Indeed, Wahhaj defended the 1993 World Trade Center bombers while attacking law enforcement as the real enemy. It makes sense since Wahhaj believes the U.S. is “filthy” and “sick.” And perhaps Mamdani’s fans agree with that observation.
When Mamdani was called out for praising Wahhaj, he didn’t concede that the imam’s positions were abhorrent. Instead, he whined about how other politicians had also met Wahhaj.
None of those politicians has a mentor and father in Mahmood Mamdani, who argued three years after 9/11 that suicide bombings should not be “stigmatized as a mark of barbarism.”
None of them wrote and performed a rap song that glorified Hamas financiers.
None of them appeared with popular podcaster Hasan Piker, who explicitly said that the U.S. deserved the 9/11 attacks.
On political grounds, it’s nearly incomprehensible to think that any politician could get away with this kind of association less than 25 years after the greatest terror attack against the United States.
Piker not only believes that the U.S. got what was coming to it on 9/11 but that “it doesn’t matter if rapes f—-ing happened on Oct. 7.” Where was the outrage from the Left?
It’s true that this kind of talk has been destigmatized on social media, but Piker is no different, morally speaking, from a white supremacist. Imagine the stories we’d be reading about Cuomo if he had an amiable conversation with a racist alt-right podcaster.
It took until very recently, and only when pressed by Cuomo during a live televised debate, for Mamdani to distance himself from Piker’s 9/11 comments. You’ll excuse me if I find his condemnation disingenuous.

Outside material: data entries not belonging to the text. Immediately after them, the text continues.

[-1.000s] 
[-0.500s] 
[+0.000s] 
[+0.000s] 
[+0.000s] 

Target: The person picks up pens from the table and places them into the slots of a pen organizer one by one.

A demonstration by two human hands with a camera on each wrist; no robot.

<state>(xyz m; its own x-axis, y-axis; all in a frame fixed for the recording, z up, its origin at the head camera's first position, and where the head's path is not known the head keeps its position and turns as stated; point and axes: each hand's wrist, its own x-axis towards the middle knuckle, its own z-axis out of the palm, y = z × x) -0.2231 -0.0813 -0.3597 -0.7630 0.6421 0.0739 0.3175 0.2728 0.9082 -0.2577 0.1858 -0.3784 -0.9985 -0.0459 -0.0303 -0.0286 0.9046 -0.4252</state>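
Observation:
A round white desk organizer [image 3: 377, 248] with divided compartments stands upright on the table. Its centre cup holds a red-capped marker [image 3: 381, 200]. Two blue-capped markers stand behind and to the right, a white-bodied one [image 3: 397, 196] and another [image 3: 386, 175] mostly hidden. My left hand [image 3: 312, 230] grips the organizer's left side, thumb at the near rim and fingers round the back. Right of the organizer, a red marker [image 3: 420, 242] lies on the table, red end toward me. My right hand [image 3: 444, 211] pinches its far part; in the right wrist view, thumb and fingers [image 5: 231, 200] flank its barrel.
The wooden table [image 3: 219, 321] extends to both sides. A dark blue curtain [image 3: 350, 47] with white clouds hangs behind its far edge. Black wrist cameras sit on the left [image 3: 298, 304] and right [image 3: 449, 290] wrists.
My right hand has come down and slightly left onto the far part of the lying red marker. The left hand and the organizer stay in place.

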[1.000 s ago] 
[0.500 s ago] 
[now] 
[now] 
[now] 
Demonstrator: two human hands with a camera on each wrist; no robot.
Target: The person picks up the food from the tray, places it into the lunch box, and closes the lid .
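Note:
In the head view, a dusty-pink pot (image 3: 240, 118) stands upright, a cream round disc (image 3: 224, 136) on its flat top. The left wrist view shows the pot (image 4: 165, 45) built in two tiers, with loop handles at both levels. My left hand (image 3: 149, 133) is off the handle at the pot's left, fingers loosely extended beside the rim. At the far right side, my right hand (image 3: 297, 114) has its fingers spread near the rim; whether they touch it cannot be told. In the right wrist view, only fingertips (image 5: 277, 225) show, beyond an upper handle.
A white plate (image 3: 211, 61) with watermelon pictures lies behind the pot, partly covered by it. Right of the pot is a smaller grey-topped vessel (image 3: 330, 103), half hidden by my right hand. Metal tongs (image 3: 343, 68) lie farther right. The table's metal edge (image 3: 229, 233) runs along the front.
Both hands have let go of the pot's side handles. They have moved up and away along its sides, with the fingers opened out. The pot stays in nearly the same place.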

Of course, Mamdani’s defenders accused Cuomo of being “Islamophobic.” What else is new? This vacuous term is meant to chill speech, and nothing more. There are, of course, bigots in this country. But “Islamophobia” is cynical manipulation of language. Islam is not a race or a set of people. It’s a set of beliefs. The woke Left might view everyone in racial terms, but people with critical thinking skills have every right to question extremism within any faith or ideology. “Democratic” socialism is an accelerant for Islamic extremism.
Now, obviously, Manhattan isn’t going to turn into a caliphate any time soon. Big cities often elect absurd mayors. But if you don’t believe the red-green alliance is worth concerning yourself over, you haven’t been paying attention to the disaster unfolding in Western Europe, where the Left allows the sensibilities and traditions of unassimilated Islamic newcomers to trump basic liberal freedoms.
Would Zohran Mamdani celebrate 9/11? I don’t know. But the candidate has proven a little problematic associating with theocrats and rationalizing violent rhetoric. New Yorkers have every right to be suspicious of how he would react.